↓↓↓

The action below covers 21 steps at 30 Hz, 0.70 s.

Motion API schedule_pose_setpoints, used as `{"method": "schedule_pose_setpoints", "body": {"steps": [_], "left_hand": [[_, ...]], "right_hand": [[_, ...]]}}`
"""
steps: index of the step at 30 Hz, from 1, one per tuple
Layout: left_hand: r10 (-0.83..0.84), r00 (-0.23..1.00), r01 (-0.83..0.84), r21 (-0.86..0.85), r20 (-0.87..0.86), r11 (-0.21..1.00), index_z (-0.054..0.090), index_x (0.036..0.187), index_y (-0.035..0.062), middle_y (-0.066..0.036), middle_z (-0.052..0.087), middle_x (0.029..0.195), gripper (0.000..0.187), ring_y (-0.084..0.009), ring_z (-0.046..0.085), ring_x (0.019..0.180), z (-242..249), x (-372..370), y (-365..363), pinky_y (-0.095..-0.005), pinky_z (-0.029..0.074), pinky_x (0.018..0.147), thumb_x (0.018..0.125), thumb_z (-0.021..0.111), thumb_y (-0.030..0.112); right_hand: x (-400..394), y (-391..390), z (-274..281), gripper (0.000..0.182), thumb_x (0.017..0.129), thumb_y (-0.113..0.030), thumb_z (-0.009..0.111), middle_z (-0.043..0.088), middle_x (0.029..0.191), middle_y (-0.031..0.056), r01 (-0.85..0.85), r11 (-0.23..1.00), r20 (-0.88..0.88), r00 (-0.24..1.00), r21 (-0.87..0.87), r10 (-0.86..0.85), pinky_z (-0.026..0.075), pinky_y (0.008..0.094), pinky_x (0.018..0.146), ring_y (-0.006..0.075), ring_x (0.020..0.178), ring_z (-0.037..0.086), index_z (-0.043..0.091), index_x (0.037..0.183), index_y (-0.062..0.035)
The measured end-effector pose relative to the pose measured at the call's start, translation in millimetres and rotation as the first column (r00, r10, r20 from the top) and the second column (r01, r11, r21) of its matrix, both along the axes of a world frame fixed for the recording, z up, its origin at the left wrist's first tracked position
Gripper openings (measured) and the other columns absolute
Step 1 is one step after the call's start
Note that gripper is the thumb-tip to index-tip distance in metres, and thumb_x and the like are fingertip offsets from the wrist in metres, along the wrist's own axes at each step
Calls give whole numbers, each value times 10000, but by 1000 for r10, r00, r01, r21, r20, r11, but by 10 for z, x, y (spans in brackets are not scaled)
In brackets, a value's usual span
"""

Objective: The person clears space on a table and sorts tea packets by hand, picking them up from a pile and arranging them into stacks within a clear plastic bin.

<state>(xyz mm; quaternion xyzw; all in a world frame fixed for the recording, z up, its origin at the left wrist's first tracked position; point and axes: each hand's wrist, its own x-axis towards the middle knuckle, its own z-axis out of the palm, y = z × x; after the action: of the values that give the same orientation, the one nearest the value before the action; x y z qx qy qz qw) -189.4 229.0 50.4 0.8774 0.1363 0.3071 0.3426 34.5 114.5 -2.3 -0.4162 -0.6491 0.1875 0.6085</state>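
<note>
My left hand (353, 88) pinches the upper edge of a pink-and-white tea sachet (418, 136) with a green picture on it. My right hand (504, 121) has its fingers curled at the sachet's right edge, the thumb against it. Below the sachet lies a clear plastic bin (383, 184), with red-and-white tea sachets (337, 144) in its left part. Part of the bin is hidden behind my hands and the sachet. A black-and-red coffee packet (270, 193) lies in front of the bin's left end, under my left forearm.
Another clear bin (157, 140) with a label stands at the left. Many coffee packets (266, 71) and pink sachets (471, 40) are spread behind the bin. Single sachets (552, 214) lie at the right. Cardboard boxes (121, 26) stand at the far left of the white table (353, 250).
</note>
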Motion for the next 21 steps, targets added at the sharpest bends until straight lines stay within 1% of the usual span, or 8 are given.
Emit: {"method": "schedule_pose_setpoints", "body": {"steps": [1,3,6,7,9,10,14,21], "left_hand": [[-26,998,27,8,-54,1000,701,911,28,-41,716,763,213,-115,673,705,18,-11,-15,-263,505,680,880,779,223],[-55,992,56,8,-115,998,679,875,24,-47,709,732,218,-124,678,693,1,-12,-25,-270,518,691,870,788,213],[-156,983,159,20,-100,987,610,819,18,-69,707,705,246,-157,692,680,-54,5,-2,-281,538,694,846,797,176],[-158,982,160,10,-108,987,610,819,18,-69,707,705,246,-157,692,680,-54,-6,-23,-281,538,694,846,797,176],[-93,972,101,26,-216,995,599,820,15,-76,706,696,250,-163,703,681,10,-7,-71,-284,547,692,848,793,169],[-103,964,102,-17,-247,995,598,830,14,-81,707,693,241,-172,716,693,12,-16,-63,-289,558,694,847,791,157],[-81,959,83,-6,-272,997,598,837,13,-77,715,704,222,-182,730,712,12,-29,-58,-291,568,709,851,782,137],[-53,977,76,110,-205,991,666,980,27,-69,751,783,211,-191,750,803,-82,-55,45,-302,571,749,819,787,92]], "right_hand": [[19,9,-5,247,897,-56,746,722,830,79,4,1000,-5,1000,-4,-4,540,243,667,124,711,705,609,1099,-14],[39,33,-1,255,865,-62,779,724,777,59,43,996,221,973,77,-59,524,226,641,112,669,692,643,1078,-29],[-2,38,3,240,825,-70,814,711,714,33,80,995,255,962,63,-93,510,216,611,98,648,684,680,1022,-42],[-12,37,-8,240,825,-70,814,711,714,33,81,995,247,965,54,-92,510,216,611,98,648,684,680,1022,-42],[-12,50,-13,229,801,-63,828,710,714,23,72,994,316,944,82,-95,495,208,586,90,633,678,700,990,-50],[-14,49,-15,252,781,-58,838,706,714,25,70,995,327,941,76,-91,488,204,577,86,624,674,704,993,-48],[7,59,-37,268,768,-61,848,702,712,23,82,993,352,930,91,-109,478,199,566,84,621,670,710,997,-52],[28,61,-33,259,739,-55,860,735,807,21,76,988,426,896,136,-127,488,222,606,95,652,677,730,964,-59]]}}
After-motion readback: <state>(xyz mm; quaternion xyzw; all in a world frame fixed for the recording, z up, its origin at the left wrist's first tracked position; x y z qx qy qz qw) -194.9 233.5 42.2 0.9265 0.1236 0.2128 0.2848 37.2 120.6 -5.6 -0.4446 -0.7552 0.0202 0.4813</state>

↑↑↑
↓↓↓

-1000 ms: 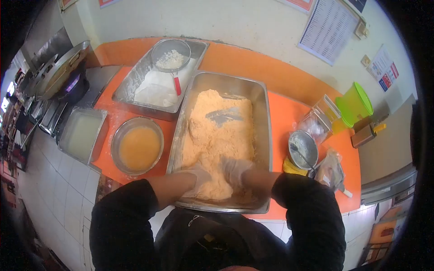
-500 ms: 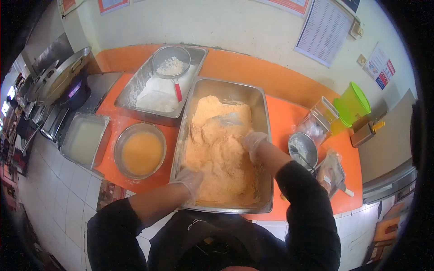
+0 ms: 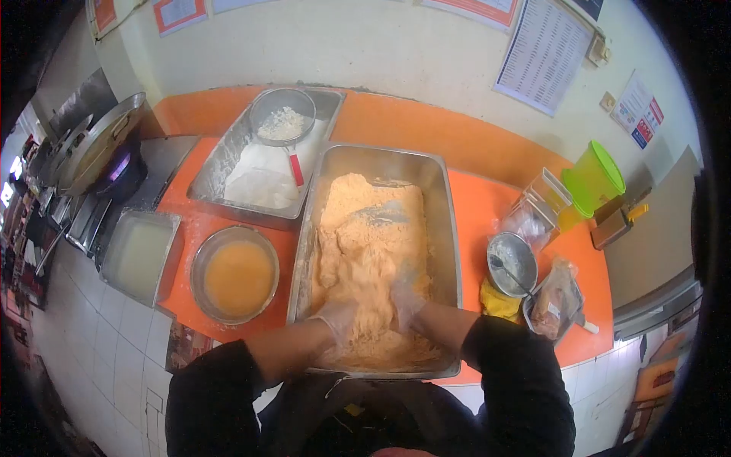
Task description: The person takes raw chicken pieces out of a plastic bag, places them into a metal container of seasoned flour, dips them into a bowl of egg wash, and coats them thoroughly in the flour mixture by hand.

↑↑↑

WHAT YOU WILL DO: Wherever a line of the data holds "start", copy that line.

RESPONSE BELOW:
The measured end-effector pose relative to the pose measured at the call's start, translation in millimetres and rotation as the first column (r00, r10, r20 from the top) and the second column (r01, r11, r21) of its matrix, both along the axes of a world frame fixed for the recording, z up, its origin at the left wrist's first tracked position
Step 1 is one step after the call's start

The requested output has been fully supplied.